═════ DATA SUPPLIED ═════

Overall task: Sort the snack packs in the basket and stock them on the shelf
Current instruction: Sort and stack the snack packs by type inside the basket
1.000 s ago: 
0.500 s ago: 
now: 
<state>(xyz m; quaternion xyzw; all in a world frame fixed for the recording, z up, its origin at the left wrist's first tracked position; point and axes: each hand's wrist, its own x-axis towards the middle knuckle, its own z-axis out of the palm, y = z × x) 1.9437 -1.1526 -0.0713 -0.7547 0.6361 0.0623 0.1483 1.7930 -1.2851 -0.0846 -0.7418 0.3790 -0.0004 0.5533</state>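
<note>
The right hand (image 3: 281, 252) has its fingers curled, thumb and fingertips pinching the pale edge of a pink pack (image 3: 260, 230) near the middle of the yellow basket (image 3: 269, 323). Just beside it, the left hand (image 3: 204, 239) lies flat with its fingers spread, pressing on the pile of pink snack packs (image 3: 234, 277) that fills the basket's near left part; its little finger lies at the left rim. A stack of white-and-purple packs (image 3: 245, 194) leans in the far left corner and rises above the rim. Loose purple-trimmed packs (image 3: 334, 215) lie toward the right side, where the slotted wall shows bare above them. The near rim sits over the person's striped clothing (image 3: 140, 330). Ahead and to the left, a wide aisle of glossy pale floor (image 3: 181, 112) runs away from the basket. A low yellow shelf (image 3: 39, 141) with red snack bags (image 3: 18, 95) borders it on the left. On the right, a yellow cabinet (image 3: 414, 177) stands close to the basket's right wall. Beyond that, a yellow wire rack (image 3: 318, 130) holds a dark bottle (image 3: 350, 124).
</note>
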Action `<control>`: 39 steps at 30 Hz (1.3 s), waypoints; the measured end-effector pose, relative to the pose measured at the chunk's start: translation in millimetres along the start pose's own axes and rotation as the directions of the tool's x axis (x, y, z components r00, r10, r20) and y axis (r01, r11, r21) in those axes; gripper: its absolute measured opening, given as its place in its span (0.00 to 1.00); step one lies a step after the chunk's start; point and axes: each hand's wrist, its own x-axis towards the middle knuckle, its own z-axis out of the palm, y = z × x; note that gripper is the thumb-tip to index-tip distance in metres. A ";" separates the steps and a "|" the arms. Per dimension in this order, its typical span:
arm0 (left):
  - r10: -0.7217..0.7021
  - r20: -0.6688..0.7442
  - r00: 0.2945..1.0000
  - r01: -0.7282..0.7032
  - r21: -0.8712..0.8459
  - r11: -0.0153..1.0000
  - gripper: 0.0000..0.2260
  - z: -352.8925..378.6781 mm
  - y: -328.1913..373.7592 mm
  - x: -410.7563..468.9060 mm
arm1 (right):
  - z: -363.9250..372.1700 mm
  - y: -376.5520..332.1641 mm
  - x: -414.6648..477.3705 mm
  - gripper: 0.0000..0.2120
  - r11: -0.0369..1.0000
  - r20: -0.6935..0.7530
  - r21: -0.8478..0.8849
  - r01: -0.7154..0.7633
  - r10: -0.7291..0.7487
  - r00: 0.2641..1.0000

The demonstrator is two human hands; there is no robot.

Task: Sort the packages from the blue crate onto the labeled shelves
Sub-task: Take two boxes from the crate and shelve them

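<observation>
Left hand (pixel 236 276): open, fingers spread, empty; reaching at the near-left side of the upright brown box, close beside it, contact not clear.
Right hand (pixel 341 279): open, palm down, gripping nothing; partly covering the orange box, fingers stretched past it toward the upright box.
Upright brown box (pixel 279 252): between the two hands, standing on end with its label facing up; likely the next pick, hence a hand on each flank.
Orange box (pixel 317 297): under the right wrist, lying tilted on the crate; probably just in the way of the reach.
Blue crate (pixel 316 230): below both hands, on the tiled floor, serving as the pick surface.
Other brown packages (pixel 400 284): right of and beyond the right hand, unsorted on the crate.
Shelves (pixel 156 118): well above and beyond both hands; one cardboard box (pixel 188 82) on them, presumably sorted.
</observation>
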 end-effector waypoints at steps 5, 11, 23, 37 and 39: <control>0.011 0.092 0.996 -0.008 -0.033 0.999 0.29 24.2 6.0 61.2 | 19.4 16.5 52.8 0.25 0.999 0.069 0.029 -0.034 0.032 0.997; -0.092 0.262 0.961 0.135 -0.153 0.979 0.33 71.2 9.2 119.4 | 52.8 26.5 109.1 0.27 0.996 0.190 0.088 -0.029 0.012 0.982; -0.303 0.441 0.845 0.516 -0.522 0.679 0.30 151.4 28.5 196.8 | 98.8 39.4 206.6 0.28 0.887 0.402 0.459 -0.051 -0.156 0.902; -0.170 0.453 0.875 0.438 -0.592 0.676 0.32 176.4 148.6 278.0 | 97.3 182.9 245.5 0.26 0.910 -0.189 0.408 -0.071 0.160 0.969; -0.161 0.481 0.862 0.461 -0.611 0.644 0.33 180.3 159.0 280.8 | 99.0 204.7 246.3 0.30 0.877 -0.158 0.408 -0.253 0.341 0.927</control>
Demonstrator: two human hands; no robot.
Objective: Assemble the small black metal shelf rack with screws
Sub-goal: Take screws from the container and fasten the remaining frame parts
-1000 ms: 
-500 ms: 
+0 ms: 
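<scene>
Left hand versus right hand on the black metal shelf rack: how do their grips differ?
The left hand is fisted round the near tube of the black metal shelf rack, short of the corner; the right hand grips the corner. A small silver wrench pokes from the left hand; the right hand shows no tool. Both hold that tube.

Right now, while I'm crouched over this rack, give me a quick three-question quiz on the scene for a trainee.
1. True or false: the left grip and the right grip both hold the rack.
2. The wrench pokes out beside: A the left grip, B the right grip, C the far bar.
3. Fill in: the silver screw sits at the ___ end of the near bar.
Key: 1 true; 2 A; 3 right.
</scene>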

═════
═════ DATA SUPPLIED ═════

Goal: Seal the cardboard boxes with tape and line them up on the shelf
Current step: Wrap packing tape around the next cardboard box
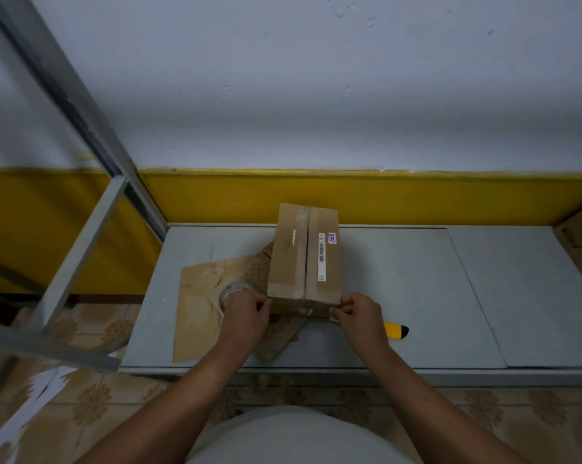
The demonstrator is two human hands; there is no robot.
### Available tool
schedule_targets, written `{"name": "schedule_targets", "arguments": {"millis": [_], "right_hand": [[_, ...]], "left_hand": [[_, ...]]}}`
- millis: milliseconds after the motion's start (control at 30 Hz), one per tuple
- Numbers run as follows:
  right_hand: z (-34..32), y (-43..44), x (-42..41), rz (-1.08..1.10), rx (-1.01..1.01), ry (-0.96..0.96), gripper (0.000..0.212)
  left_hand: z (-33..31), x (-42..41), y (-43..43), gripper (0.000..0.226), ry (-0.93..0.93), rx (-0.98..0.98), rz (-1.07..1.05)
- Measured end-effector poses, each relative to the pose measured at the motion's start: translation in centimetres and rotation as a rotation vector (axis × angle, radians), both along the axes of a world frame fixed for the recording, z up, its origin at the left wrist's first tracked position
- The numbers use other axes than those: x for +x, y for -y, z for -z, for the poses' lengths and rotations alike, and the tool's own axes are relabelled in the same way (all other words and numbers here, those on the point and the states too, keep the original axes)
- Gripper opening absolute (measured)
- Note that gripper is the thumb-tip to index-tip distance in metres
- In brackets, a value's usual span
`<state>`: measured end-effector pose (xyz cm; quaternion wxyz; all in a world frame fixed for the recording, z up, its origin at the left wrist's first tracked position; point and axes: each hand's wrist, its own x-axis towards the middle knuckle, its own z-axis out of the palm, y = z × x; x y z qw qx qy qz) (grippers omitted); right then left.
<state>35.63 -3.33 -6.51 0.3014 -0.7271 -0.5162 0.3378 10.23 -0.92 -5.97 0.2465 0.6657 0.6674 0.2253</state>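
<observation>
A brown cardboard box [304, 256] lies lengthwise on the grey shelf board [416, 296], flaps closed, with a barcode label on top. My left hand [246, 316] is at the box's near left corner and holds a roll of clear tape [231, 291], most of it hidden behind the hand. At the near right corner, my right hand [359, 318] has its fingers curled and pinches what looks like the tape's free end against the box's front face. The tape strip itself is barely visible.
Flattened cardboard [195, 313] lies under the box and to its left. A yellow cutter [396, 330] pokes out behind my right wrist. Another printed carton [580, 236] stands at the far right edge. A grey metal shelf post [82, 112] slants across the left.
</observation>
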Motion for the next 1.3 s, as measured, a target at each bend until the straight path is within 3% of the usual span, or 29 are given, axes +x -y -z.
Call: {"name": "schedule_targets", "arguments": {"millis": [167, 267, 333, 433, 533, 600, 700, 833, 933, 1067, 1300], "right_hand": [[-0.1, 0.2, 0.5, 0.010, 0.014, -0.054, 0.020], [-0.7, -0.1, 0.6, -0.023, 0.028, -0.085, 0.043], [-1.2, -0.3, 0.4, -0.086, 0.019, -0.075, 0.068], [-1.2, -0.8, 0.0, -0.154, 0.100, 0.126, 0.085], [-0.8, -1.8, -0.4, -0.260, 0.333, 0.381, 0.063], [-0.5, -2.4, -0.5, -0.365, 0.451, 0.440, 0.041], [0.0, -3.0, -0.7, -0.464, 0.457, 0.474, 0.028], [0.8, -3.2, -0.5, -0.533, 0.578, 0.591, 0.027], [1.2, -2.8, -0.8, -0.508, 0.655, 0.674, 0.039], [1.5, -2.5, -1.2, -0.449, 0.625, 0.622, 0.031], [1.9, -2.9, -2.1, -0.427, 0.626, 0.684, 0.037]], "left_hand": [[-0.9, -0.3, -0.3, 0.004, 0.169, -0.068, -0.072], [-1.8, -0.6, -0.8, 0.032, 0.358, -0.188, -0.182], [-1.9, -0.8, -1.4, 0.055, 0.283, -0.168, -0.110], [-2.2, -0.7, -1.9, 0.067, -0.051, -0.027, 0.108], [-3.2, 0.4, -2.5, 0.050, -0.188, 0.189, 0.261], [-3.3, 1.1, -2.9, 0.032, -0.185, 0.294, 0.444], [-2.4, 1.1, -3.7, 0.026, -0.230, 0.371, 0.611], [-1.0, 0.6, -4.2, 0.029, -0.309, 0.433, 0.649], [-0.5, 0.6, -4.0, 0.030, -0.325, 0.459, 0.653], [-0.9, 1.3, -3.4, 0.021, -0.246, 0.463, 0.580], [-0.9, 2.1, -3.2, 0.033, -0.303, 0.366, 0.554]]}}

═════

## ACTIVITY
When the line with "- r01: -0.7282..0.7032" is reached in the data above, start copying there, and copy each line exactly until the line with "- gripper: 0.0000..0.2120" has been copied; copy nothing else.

## WRITTEN RESPONSE
  - r01: -0.7282..0.7032
  - r21: -0.8712..0.8459
  - r11: -0.0153..1.0000
  - gripper: 0.0000..0.2260
  - z: -352.8925..378.6781 mm
  - y: -328.1913..373.7592 mm
  - x: -410.7563..468.9060 mm
arm1 (right):
  - z: -363.9250..372.1700 mm
  - y: -376.5520..332.1641 mm
  - x: -414.6648..477.3705 mm
  - gripper: 0.0000..0.2120

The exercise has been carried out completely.